▶ **Assignment**: In the listing that follows, how many lines contain "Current"? Give the number only.

▶ **Extracted information**:
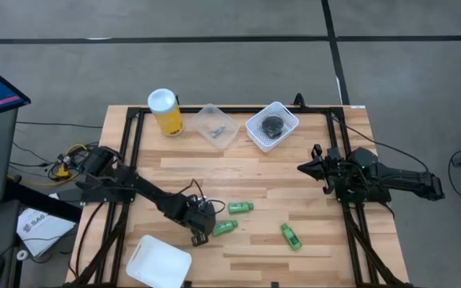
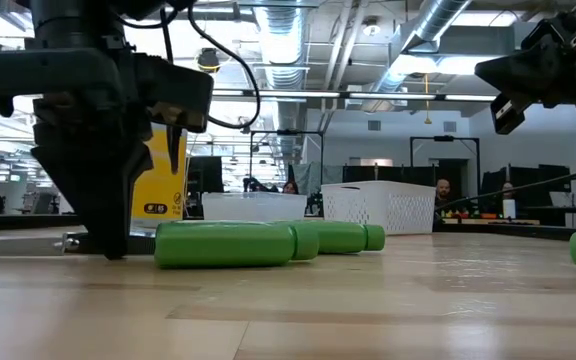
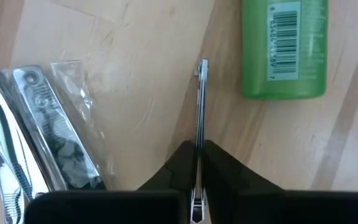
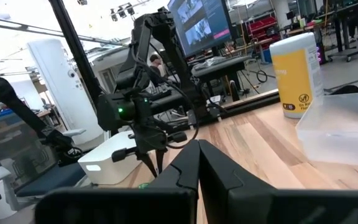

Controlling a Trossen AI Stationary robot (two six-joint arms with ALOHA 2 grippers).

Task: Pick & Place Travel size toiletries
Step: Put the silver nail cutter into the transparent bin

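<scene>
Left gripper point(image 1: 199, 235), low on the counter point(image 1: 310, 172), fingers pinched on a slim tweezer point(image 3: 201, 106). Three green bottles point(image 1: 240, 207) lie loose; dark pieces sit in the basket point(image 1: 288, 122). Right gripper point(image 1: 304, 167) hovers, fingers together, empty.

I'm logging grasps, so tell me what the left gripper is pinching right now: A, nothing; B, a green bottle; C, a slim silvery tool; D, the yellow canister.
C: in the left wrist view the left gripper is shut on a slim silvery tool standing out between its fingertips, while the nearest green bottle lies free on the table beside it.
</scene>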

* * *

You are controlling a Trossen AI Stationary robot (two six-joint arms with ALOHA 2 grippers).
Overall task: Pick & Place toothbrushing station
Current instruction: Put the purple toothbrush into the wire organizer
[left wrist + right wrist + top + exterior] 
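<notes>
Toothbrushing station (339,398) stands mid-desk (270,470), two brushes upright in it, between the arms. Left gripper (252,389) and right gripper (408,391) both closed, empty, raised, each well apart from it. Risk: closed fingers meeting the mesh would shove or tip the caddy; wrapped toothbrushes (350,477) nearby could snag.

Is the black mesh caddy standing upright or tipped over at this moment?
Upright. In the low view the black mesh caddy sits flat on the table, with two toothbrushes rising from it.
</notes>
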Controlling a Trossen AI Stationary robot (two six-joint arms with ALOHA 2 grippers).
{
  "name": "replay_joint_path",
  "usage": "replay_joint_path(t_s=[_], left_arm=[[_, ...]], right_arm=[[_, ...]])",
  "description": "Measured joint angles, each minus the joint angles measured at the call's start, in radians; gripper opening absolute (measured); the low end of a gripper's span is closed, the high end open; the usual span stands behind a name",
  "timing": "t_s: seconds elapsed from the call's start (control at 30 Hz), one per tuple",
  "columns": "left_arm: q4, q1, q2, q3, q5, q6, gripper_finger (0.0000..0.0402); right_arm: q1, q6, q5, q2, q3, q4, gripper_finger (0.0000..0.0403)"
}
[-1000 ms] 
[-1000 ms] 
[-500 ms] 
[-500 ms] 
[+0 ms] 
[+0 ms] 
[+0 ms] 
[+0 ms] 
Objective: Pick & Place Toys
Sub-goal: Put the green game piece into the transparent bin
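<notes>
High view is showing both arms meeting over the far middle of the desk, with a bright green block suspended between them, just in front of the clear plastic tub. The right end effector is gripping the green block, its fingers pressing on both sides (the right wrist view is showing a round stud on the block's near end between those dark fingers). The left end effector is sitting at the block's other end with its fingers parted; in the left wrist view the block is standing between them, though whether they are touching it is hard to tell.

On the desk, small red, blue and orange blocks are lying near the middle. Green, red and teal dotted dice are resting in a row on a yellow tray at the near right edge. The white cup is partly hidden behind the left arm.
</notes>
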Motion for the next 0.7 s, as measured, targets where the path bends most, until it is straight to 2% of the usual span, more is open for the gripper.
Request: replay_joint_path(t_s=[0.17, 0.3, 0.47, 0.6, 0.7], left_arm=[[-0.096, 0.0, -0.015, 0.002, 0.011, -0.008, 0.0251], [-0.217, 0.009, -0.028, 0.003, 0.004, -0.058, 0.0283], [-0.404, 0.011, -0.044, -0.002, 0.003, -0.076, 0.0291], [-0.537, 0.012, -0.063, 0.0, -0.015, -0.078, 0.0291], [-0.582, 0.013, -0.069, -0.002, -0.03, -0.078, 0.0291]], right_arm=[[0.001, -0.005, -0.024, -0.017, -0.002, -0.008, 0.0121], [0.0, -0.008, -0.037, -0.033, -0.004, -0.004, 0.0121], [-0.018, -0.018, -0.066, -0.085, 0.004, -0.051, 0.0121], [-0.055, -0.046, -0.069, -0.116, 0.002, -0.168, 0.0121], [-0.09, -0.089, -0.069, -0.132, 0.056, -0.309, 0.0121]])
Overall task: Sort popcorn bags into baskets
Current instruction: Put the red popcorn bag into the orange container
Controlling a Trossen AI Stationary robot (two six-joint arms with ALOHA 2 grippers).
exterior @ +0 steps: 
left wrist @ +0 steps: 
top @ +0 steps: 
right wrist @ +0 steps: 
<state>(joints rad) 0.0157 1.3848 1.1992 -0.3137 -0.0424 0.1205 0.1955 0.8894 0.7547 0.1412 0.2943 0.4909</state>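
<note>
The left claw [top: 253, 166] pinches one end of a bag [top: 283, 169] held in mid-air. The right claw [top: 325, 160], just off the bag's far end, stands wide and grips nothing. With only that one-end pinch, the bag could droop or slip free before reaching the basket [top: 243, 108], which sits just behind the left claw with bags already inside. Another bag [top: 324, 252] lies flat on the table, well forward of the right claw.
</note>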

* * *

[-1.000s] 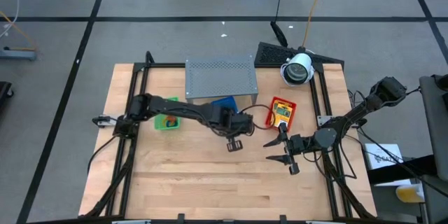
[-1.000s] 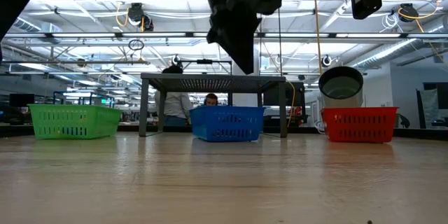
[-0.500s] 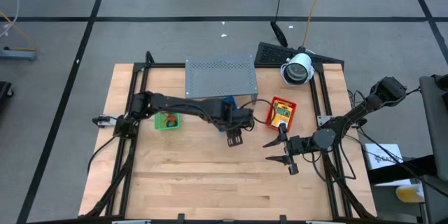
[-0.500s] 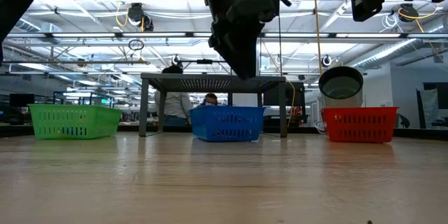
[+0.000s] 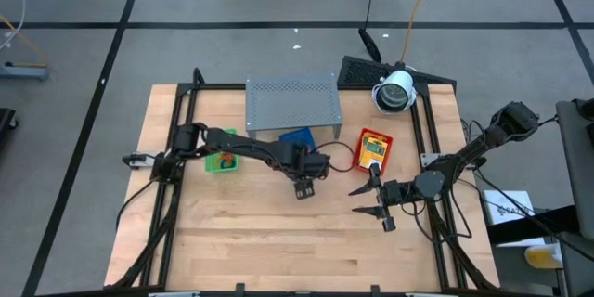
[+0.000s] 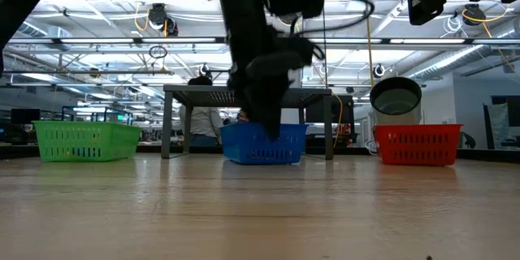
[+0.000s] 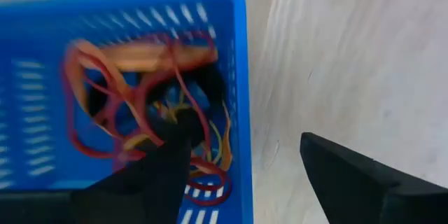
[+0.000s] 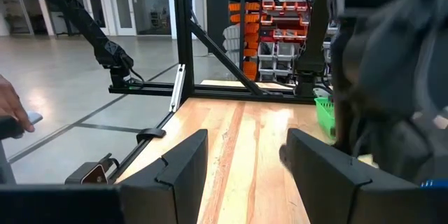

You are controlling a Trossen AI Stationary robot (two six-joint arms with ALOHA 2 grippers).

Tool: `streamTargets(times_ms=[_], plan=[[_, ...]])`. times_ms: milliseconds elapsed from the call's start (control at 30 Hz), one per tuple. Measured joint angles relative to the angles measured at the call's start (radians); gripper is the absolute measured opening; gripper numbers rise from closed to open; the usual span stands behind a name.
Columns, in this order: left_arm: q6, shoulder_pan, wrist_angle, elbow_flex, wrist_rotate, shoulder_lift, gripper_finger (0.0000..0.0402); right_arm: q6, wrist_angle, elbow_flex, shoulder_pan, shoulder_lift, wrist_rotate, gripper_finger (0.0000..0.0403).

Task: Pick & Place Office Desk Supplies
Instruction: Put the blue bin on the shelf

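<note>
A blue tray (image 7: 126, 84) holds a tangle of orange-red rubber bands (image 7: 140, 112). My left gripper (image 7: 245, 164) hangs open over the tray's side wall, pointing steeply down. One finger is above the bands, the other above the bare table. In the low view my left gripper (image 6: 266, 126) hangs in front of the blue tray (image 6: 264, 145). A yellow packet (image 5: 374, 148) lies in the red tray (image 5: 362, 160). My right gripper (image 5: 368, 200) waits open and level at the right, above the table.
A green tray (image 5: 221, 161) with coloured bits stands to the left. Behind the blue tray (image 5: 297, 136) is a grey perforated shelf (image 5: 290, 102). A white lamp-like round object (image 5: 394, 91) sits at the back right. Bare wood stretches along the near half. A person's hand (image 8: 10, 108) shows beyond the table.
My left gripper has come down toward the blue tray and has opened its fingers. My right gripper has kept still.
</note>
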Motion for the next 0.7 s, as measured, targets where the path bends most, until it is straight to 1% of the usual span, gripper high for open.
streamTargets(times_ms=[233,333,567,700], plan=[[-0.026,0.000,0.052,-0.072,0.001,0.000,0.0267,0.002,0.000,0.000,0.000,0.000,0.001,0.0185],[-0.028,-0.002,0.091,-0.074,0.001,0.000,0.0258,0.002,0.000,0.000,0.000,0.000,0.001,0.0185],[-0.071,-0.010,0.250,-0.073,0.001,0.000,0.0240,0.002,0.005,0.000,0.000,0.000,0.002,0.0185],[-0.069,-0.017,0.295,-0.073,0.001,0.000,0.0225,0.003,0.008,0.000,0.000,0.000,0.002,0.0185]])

▶ **Written solution**: 2